--- What is expected ---
Nothing but the lines from the one containing "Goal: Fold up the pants" through the end of the data should be output, each reproduced exactly.

• • • • •

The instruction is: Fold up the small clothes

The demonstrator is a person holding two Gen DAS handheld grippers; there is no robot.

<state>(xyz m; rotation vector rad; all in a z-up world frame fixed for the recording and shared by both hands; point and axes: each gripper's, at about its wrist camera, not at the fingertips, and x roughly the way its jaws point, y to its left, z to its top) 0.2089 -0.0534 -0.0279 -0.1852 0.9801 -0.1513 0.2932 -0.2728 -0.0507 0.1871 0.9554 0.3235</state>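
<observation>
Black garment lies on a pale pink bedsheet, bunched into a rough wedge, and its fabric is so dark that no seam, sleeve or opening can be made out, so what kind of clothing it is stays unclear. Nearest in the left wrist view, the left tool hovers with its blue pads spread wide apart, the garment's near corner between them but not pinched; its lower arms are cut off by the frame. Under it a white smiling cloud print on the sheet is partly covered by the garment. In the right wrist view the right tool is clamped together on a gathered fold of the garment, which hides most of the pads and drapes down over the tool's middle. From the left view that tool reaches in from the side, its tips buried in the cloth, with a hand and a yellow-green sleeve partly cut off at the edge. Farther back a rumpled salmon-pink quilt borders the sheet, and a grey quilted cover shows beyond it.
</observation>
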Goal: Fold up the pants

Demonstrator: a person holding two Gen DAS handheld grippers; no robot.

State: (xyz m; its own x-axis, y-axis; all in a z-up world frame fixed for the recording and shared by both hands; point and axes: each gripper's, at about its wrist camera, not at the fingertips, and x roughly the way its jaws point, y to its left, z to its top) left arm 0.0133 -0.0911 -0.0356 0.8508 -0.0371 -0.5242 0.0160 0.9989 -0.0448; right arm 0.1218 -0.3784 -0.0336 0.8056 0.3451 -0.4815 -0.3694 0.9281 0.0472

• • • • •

--- Exercise output ---
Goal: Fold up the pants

Demonstrator: a person holding two Gen DAS handheld grippers; no robot.

State: (xyz m; its own x-axis, y-axis; all in a z-up world frame fixed for the recording and shared by both hands; point and axes: each gripper's, at about its wrist camera, not at the fingertips, and x roughly the way its jaws point, y to its left, z to its top) left arm 0.0133 -0.0911 -0.0356 0.8508 -0.0371 -0.5242 0.0160 0.9989 -0.0448; right arm 0.1218 -0.3784 -0.0336 0.8056 0.3451 -0.4815 -0.3694 0.9281 0.0472

This is the complete answer to the exercise.